Editor’s Note: Welcome to the latest installment in our ‘heart and soul’ series. Last week we dreamed big. This time around we invited DJ Chuang–the executive director of the L2 Foundation, manager of online strategies and tactics for the American Bible Society and editor of Asian American Youth Ministry–to share his thoughts on the Center for Church Communication and Church Marketing Sucks. Thanks for helping us celebrate two years, DJ.
Communicating Any and Every Which Way Possible
by DJ Chuang
The Internet has so much potential for ministry! Hundreds of web sites and a handful of Christian books and conferences have called attention to the potential of the Internet for ministry. Indeed, there is a lot of potential and tons of opportunity for connecting people through the Internet. The word “ministry” can refer to a wide range of things, but essentially it is about communicating effectively with a kingdom purpose in mind.
When I first stumbled onto Church Marketing Sucks, I had my reservations.
Was this yet another slick advertising company putting out a few articles as bait so that they could sell their products and services? Not that there’s anything wrong with getting a fair compensation for services rendered or earning a living. But when the only agenda is to profit blatantly or covertly, it can leave a bad taste in my mouth.

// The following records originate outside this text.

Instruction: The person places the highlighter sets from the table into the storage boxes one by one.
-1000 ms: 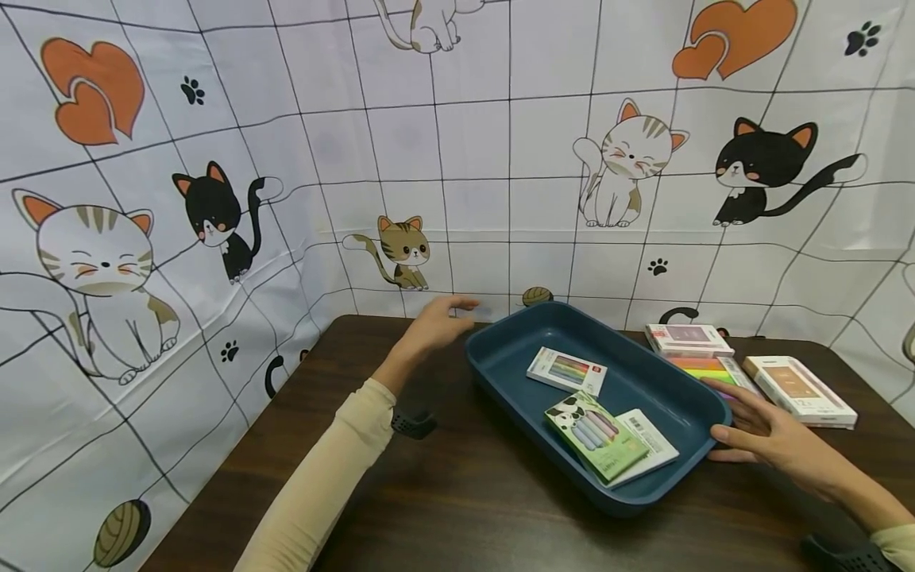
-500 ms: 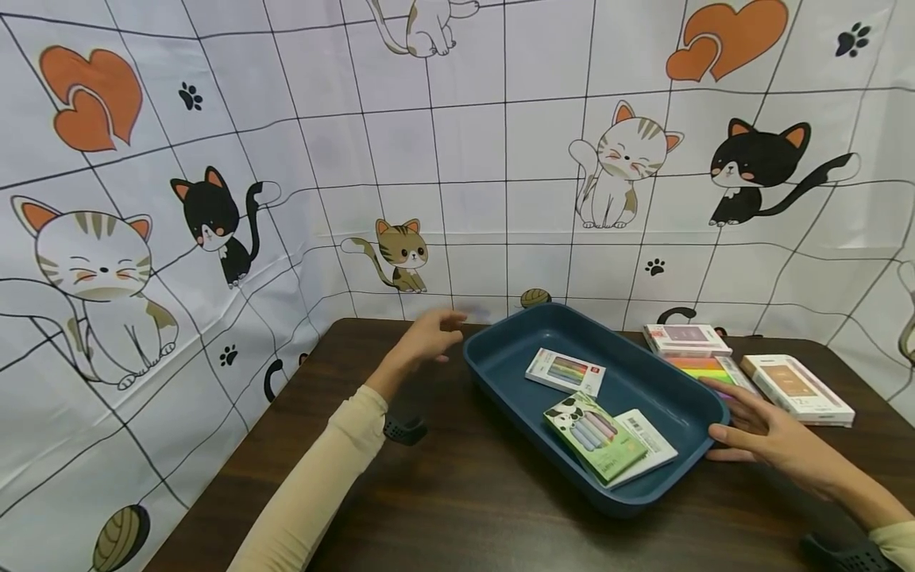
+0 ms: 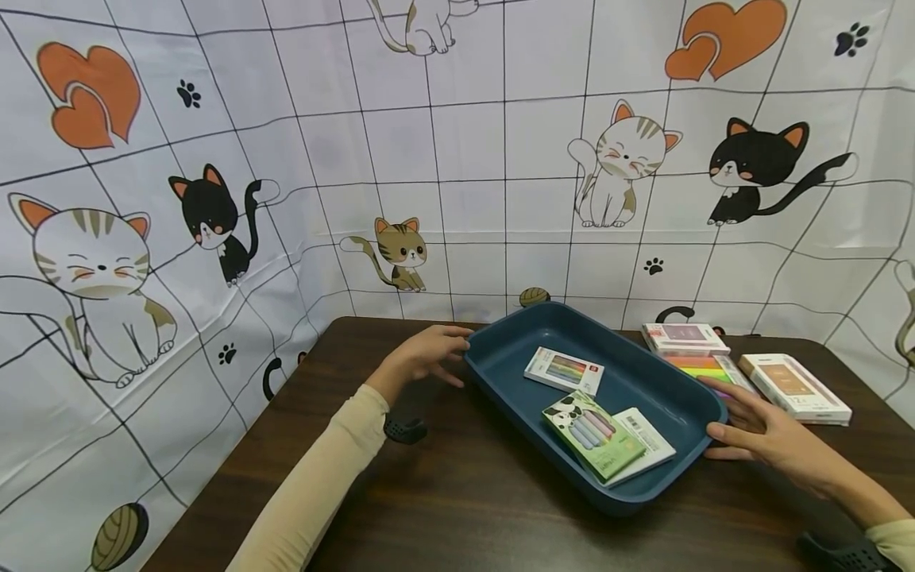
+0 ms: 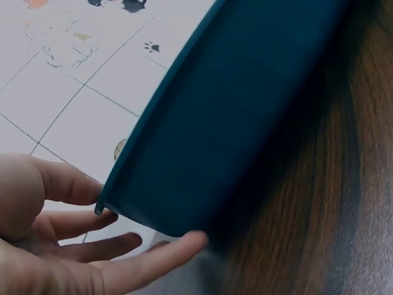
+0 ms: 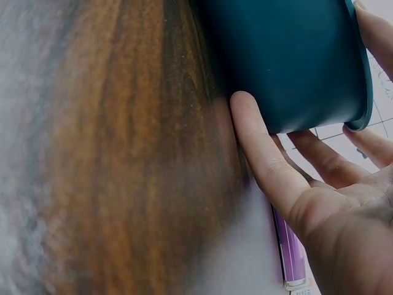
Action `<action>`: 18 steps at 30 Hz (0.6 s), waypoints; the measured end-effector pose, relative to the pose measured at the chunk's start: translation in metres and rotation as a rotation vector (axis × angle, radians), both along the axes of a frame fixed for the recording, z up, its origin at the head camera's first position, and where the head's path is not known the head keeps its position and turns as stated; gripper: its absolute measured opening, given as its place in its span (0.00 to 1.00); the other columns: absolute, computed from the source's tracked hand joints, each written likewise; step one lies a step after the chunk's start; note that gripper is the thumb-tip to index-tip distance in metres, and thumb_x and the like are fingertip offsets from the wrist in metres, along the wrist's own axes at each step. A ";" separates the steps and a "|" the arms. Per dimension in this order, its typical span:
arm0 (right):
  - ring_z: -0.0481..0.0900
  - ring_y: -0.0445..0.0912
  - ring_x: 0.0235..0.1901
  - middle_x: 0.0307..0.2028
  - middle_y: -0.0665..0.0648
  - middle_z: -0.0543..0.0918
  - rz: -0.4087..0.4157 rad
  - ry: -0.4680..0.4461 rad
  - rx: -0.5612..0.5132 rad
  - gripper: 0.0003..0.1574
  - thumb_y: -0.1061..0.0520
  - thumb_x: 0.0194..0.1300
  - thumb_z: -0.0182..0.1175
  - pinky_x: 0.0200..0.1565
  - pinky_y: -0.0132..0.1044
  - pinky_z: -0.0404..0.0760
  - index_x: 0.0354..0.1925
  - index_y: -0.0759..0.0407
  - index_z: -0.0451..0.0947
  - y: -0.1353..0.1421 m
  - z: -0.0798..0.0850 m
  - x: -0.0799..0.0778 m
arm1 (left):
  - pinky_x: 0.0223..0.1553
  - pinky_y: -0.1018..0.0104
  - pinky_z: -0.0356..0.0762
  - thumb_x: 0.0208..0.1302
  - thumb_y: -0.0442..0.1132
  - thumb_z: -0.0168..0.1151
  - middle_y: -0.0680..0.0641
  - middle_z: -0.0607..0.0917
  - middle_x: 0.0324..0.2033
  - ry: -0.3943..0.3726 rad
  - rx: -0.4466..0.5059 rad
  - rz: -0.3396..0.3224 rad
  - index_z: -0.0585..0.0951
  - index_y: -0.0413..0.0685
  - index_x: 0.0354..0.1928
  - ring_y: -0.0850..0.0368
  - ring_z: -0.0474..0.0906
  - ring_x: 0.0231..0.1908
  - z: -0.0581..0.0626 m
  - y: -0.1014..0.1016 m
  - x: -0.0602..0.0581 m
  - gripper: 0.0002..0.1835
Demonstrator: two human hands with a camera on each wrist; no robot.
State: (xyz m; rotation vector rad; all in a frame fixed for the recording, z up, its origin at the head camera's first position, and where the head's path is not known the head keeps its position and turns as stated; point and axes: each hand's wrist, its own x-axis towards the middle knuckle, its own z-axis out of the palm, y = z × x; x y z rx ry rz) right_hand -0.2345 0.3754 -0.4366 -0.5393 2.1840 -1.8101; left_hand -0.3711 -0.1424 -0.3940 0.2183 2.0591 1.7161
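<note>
Blue plastic bin [image 3: 632,383], long axis ten-to-four o'clock; left hand [image 3: 429,355] at ten-o'clock end, right hand [image 3: 768,441] at four; both spread-fingered, neither pinching.

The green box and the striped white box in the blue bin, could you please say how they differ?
The green box is mostly green; the striped white box is white with coloured stripes. The green box overlaps another white box; the striped white box lies on the floor of the blue bin. The green box also looks larger than the striped white box. Both have printed tops.
</note>
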 end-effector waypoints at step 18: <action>0.79 0.43 0.57 0.72 0.73 0.52 -0.011 -0.003 0.004 0.45 0.65 0.78 0.52 0.49 0.60 0.82 0.82 0.58 0.39 0.001 0.000 0.000 | 0.48 0.33 0.80 0.79 0.31 0.41 0.35 0.64 0.72 -0.132 0.271 -0.093 0.64 0.40 0.76 0.33 0.61 0.69 -0.012 0.005 -0.004 0.26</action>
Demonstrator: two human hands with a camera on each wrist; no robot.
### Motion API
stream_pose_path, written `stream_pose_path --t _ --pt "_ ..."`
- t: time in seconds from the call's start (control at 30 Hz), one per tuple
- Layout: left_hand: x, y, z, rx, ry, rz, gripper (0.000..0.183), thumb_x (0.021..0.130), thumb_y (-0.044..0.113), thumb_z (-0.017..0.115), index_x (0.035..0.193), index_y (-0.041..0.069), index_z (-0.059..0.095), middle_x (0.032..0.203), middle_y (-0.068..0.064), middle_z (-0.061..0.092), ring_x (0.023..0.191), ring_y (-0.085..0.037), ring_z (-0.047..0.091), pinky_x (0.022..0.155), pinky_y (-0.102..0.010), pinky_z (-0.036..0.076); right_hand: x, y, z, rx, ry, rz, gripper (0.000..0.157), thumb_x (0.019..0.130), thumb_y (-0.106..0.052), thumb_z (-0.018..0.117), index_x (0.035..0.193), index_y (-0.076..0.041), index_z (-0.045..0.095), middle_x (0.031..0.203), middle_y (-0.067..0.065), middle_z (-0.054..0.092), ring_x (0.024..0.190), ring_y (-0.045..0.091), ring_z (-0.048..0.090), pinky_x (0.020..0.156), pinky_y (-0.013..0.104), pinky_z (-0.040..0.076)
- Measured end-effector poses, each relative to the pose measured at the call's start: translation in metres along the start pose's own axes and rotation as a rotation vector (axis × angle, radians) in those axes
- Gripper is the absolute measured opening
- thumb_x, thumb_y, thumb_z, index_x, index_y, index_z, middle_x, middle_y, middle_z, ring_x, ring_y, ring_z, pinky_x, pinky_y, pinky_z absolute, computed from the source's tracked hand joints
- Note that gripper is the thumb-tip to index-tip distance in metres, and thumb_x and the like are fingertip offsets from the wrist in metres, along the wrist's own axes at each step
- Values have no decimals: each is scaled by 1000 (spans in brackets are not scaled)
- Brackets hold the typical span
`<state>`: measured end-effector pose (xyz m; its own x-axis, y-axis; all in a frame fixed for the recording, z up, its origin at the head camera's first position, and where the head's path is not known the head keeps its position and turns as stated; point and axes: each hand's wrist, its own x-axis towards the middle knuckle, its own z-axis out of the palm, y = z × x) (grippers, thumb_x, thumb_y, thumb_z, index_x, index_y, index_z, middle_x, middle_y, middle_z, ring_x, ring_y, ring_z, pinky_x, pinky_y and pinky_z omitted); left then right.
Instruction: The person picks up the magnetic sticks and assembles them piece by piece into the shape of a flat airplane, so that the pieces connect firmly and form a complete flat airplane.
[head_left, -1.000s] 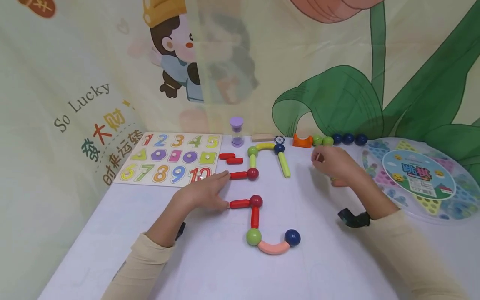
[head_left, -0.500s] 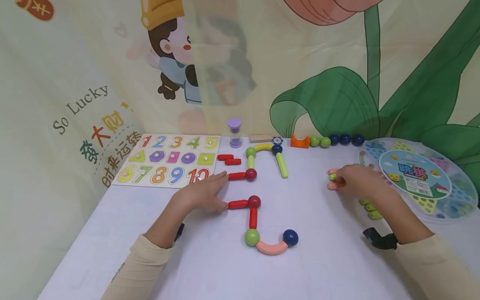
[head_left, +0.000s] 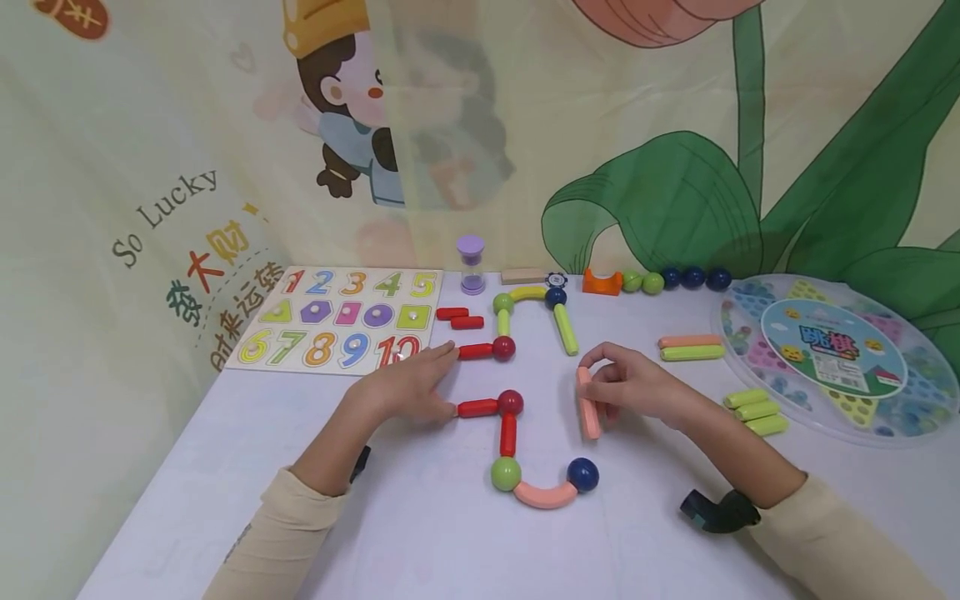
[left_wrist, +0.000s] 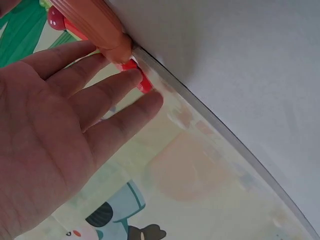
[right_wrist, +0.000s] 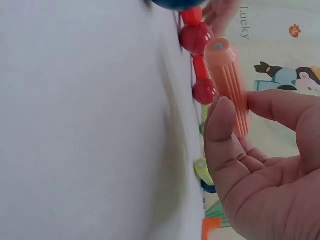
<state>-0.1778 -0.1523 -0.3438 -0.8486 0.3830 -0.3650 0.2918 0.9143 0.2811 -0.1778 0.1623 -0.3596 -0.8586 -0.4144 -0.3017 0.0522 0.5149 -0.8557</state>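
My right hand [head_left: 637, 385] pinches a straight salmon magnetic stick [head_left: 589, 417] between thumb and fingers, right of the lower ball-and-stick chain. In the right wrist view this stick [right_wrist: 230, 85] is ribbed, with a metal disc at its end. My left hand [head_left: 401, 387] lies spread on the table, fingertips at the outer ends of two red sticks [head_left: 477, 408]. The lower chain joins a red ball [head_left: 511, 402], a green ball [head_left: 506, 473], a curved salmon stick [head_left: 546, 497] and a blue ball [head_left: 582, 475]. The upper chain has a yellow curved stick [head_left: 529, 293].
At right lie a salmon and a green stick [head_left: 692, 353], several short green sticks [head_left: 756, 408] and a round game board [head_left: 832, 350]. Along the back are an hourglass [head_left: 472, 265], an orange block [head_left: 602, 283] and spare balls [head_left: 693, 277]. A number puzzle [head_left: 341, 321] lies at left.
My right hand reached right to the row of sticks, took a salmon one and brought it left beside the lower chain. The left hand has stayed in place.
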Motion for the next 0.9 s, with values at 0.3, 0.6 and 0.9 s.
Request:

Around the time when Church Marketing Sucks launched, I had been working as a web coach for the now-dormant ForMinistry eQuip channel. I blogged every business day about ideas and tips for online ministry. I accumulated a couple dozen of faithful, regular readers. It was a good run.
In hindsight, I think online ministry makes up only a part of the whole. Ministry communication, especially for a local church, has to happen both online and offline. One survey found that only 52% say their church maintains a web site of any kind. And according to a CFCC survey, 59% of churches were dissatisfied or ambivalent about their web sites. Yet, it’s been my experience as I talk with numerous churches, they tell me that most people find their church in one of two ways: (1) word of mouth, and (2) a church web site. Of course, just because you build a web site doesn’t mean people will come. You have to tell others about the web site through promotions through traditional means, online ads, or have lots of people who’ll be happy to spread the word. Yes, my commentary here is more web-centric, but here’s where CMS shines–they’re holistic and integrated in using any and every means to communicate.
Now that Church Marketing Sucks celebrates its second birthday, I love how they’ve freely given as they’ve freely received. Not only articles and blog posts about communication tips, they’ve also opened up a place to share examples of marketing pieces. Creativity begets creativity; very few of us (except God?) can create ex nihilo. This collection of examples helps churches get their most important message to the people who need to hear it. This shows me their heart for God’s kingdom and commitment to help churches communicate well.
Happy birthday, CMS, and may you have many more years ahead!